Op meer dan een der opgegraven kleitafeltjes komen dergelijke afbeeldingen voor. Zoo zijn karakteristiek voor den tijd kort vóór of na den ouderen Sargon de figuren van Gilgamesch, Engidu en den goddelijken stier, hoewel ze echter ook reeds voorkomen in de alleroudste periode of in elk geval niet veel later. Men heeft ze dan voorgesteld „en face” of van ter zijde. Voor den oudsten tijd meer in profiel, terwijl in Sargons tijd ze meer voorkomen „en face”. In het Metropolitan Museum is nog een kleicylinder met een voorstelling van den strijd van Bel-Mardoek met den Stier. Bel-Mardoek wordt daarop voorgesteld als een held, die strijdt met den hemelschen stier, die op deze voorstelling ongevleugeld voorkomt, terwijl de godheid zelf gevleugeld is.

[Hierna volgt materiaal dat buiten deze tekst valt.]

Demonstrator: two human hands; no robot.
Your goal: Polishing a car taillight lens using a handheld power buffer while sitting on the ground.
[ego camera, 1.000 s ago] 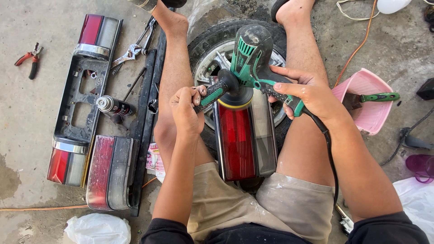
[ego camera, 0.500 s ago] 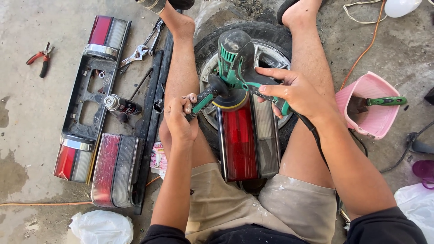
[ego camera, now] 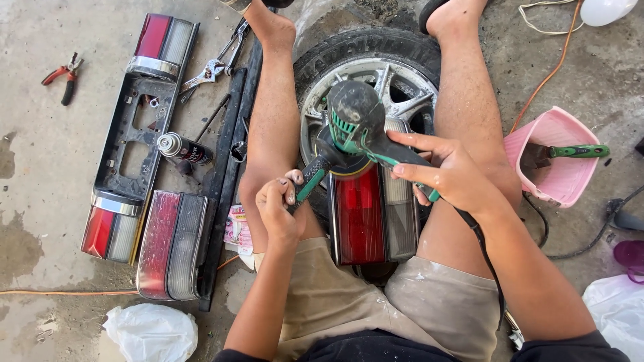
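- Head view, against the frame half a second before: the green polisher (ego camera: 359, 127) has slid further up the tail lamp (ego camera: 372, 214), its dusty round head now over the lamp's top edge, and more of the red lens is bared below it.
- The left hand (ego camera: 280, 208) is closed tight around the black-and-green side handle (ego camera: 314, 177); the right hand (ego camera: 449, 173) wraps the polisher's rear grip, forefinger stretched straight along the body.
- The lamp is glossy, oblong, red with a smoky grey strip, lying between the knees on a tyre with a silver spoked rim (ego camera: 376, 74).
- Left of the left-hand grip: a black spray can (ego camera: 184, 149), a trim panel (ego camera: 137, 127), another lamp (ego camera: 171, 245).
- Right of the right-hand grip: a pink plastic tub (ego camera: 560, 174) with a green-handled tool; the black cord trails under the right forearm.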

Het is naar alle waarschijnlijkheid in herinnering aan deze vereering van den hemelschen stier in het land van waaruit Abraham werd geroepen dat het volk eischte aan den Sinaï dat Aaron het góden zoude maken voor hun aangezicht en het gouden stier(kalf) werd opgericht, ’t Is eveneens in herinnering aan de plaats die deze afbeeldingen van beschermgeesten hadden onder de oude Soemeriërs en Semieten dat Jerobeam de gouden stierkalveren oprichtte. En toen het volk van Israël sinds dezen Jerobeam gewoon was geraakt tot de stierkalveren te bidden, kon Omri gemakkelijk in Samaria een tempel bouwen voor Melkart, alwaar de koning zelf zijn volk voorgaat ook in het kussen van het stierbeeld. Men vergete niet dat duizenderlei banden het jonge Israël aan het oud-Oostersche leven bonden. „Niet mozaïsch maar abrahamitisch is de religie, die Mozes tot zijn volk brengt”, zoo schrijft Prof. Dr A. Noordtzij in zijn: Gods Woord en der eeuwen getuigenis, blz. 263. Zoo mogen ook wij zeggen: niet Egyptisch maar oud-Babylonisch was de hang van Israël naar de vereering van het stierbeeld (Joz. 24:2, 15).

Diep was ook Israël ingeworteld de oudOostersche gedachte dat de godheid kon worden afgebeeld in hout of steen. Zoo is te verklaren de gemakkelijkheid, waarmede Israël aan den Sinaï ' en later het gouden stierkalf vereerde (Ex. 32).